» EXERCISE OBJECTIVE:
A word-for-word copy of the data is what's wanted; pictures stay out of it.

» DATA SHOWN:
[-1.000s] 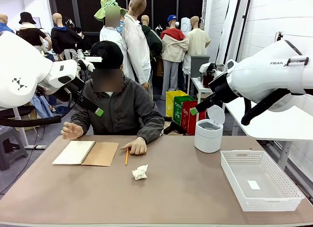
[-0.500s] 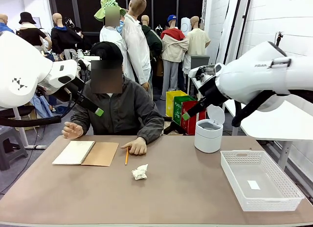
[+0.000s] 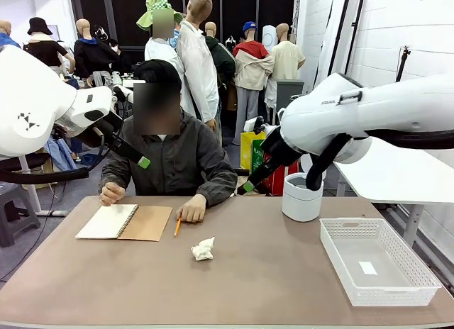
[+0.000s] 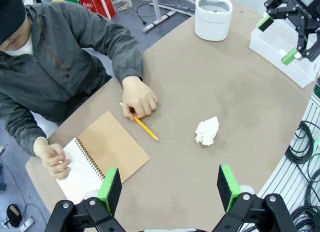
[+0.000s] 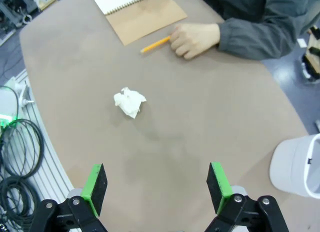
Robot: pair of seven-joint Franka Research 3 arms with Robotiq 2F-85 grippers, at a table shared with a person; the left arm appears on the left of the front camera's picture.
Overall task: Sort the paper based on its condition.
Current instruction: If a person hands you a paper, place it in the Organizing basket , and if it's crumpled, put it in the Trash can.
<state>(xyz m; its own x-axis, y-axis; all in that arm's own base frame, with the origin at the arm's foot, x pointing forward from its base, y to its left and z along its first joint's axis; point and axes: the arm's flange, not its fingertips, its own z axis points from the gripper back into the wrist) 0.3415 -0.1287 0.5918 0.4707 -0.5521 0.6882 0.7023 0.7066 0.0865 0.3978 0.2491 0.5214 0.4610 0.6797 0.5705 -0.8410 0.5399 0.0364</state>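
The crumpled paper [image 3: 203,249] lies at the centre of the front view on the table [image 3: 269,286], just below the person's hand [image 3: 191,210] and pencil [image 3: 177,227]. The right gripper [image 5: 156,188] hangs high at centre-right, jaws wide and empty. The left gripper [image 4: 168,188], upper left, is likewise spread and holds nothing. So light a wad could skid from a closing pinch, and a descent might brush the hand. The white scrap [image 3: 367,268] in the basket [image 3: 355,226], lower right, looks like a mere tag, though it is too small to be sure.

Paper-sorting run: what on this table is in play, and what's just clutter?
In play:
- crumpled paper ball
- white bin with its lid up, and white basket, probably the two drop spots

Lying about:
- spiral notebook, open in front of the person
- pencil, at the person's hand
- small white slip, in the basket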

» WRITTEN SOLUTION:
[-1.000s] 
[-0.500s] 
[+0.000s] 
[+0.000s] 
[+0.000s] 
Robot: pair of seven-joint Franka Research 3 arms with Robotiq 2F-85 grippers, at a table shared with a person; the left arm appears on the left of the front camera's picture.
Overall task: Sort the paper based on its condition.
Current instruction: If a person hands you a paper, place it in the Organizing basket , and if it's crumpled, put it in the Trash can.
<state>(xyz m; its own x-axis, y-axis; all in that arm's own base frame, with the origin at the arm's foot, x pointing forward from its base, y to its left and z along its first joint's axis; point and axes: the arm's flange, not its fingertips, its own z axis points from the gripper back into the wrist) 0.3415 -0.1287 0.5918 0.4707 -0.5521 0.6882 0.7023 0.7066 0.0865 0.3978 0.2491 0.5214 0.4610 0.6797 0.5705 -0.8410 0.5399 0.0364</state>
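The crumpled paper [image 3: 203,249] lies at the centre of the front view on the table [image 3: 269,286], just below the person's hand [image 3: 191,210] and pencil [image 3: 177,227]. The right gripper [image 5: 156,188] hangs high at centre-right, jaws wide and empty. The left gripper [image 4: 168,188], upper left, is likewise spread and holds nothing. So light a wad could skid from a closing pinch, and a descent might brush the hand. The white scrap [image 3: 367,268] in the basket [image 3: 355,226], lower right, looks like a mere tag, though it is too small to be sure.

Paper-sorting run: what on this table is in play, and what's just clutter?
In play:
- crumpled paper ball
- white bin with its lid up, and white basket, probably the two drop spots

Lying about:
- spiral notebook, open in front of the person
- pencil, at the person's hand
- small white slip, in the basket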

There's nothing more to this exercise.